TECHNICAL DETAILS
Early spring sunset on melting ice, Centerville Lake, Anoka County, Minnesota, 2016
Leica D-Lux (Typ 109) Focal length: 10.9mm (actual) ISO 200 1/13 at f/11 On a MeFoto backpacker tripod. Processed with a luminosity mask to bring up the treeline in Photoshop CC. General exposure correction and color balancing in Lightroom CC.
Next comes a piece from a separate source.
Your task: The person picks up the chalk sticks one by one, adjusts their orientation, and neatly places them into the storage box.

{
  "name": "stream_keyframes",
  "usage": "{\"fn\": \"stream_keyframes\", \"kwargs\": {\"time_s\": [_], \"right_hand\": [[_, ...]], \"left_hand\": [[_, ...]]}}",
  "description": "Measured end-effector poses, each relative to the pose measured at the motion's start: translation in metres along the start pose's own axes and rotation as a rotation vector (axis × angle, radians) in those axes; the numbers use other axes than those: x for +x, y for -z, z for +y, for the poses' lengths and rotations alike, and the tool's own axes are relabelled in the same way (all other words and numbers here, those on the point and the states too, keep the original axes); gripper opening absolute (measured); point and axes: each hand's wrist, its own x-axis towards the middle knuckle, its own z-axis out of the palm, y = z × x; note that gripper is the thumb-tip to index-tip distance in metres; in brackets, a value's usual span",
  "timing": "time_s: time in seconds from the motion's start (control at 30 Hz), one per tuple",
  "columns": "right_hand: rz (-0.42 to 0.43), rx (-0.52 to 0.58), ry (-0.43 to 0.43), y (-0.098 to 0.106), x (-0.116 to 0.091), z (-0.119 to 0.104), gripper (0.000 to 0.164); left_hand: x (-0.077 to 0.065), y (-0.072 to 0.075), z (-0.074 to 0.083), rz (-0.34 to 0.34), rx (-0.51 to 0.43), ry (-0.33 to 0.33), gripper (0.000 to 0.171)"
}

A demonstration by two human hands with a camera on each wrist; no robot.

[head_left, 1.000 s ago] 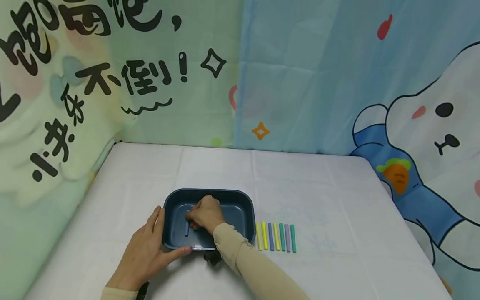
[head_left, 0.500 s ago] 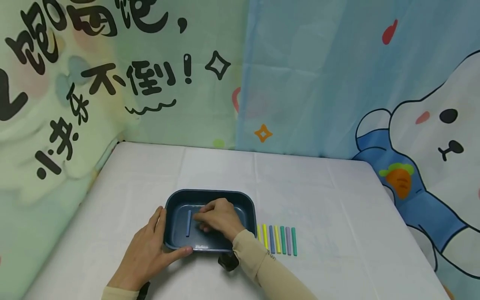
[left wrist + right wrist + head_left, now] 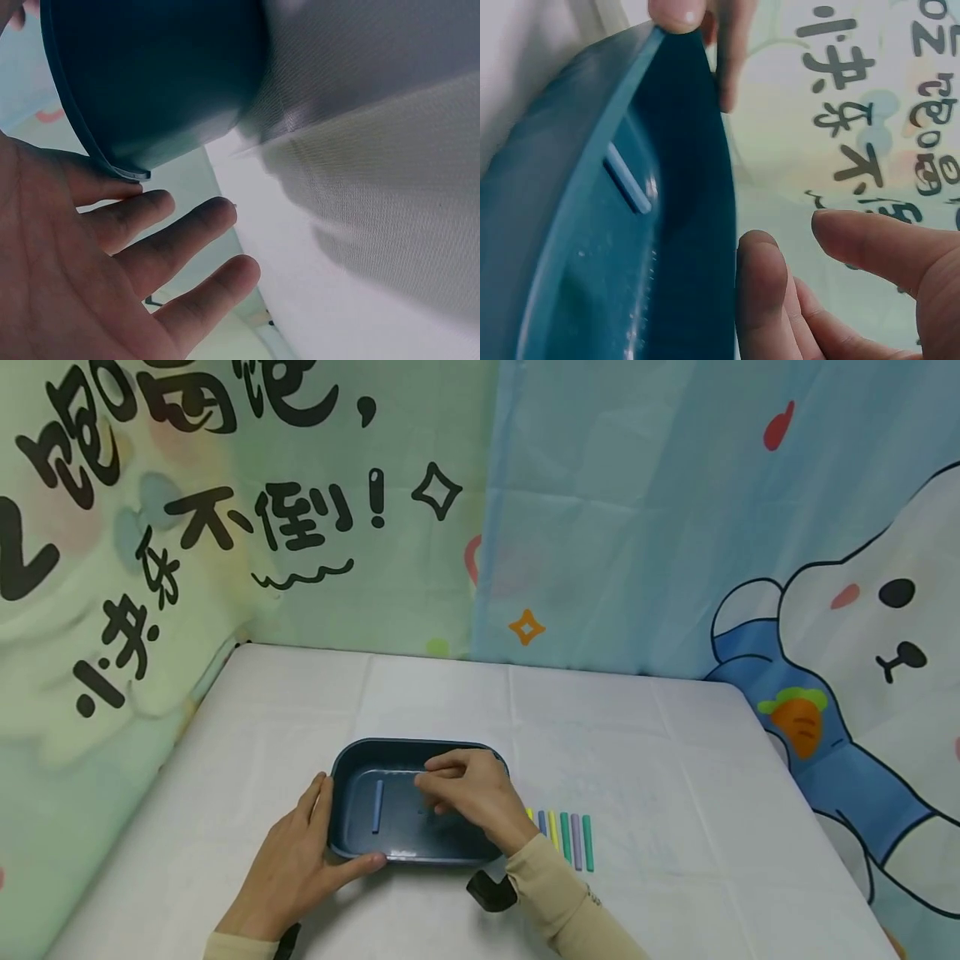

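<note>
A dark blue rectangular tray (image 3: 352,843) with rounded corners stands on the white table. Inside it, toward the left, lies one slim blue chalk-like stick (image 3: 377,807), which the right wrist view also shows as a blue stick (image 3: 628,178). My left hand (image 3: 288,852) spans the tray's near left corner, straight fingers along the left side and thumb on the front rim. Over the tray's right half is my right hand (image 3: 472,793). In the right wrist view its thumb (image 3: 885,244) and forefinger are apart, with nothing between them.
Right of the tray, several similar sticks stand in a row side by side, among them a purple stick (image 3: 577,842) and a green stick (image 3: 588,843); my right hand and sleeve cover the row's left end. A printed cloth backdrop (image 3: 600,527) rises behind the table (image 3: 675,827).
My right hand has let go of the blue stick, which stays in the tray, and has moved right toward the tray's right side. My left hand keeps its place.
</note>
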Motion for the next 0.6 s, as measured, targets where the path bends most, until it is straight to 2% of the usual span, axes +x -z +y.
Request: {"fn": "stream_keyframes", "kwargs": {"time_s": [0.33,0.6], "right_hand": [[0.067,0.026,0.004,0.022,-0.019,-0.001,0.036],[0.109,0.070,0.009,0.037,-0.027,0.002,0.033]], "left_hand": [[-0.001,0.000,0.001,-0.012,-0.001,0.016,0.121],[-0.001,-0.001,-0.001,0.018,-0.008,-0.017,0.121]]}}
Whan that Aprille with his shoures soote
The droghte of Marche hath perced to the roote,
And bathed every veyne in swich licour,
Of which vertu engendred is the flour;
SPRING
The change of seasons always call a photographer to capture the moments in between the expected. I knew the other evening that it may well have been my last opportunity to walk on to the frozen surface of Centerville Lake for this winter (sic) season. And so on an unexpectedly warm Sunday evening, capping an unexpectedly warm weekend in an unexpectedly warm beginning to March, I walked down at sunset to the lake to see what light I could find. On first arrival, the light was far from spectacular, the sun still too high and shadows overly harsh. Even with a number of people fishing out on different parts of the lake, I ventured out on the ice with some trepidation. At the spot I first walked out, there is a slight flow between a nearby pond and the lake. The water movement, I presume, makes for treacherous conditions, because I found the footing quite rotten, in places I could see down through cracks or openings into the black. I backed off and walked farther down the lake to where the shoreline is more open and there is little movement in the water. There, the pock-marked surface was not as foreboding and I walked out a hundred meters gingerly. Needless to say, it was a bit slippery! I found a spot where there were old snowmobile tracks worn into the surface running roughly parallel to shore. The sun had lowered below the horizon, and the blue of the ice with the last orange of the sunset made for perfect oppositional colors. I bracketed exposures all over the spectrum, and moved tripod positions high and low to try to catch the right reflection in the irregular surface pools. Finally, the light faded and we walked back home along the Chain of Lakes path in the deep dusk. I’ll not be out on the ice until fall.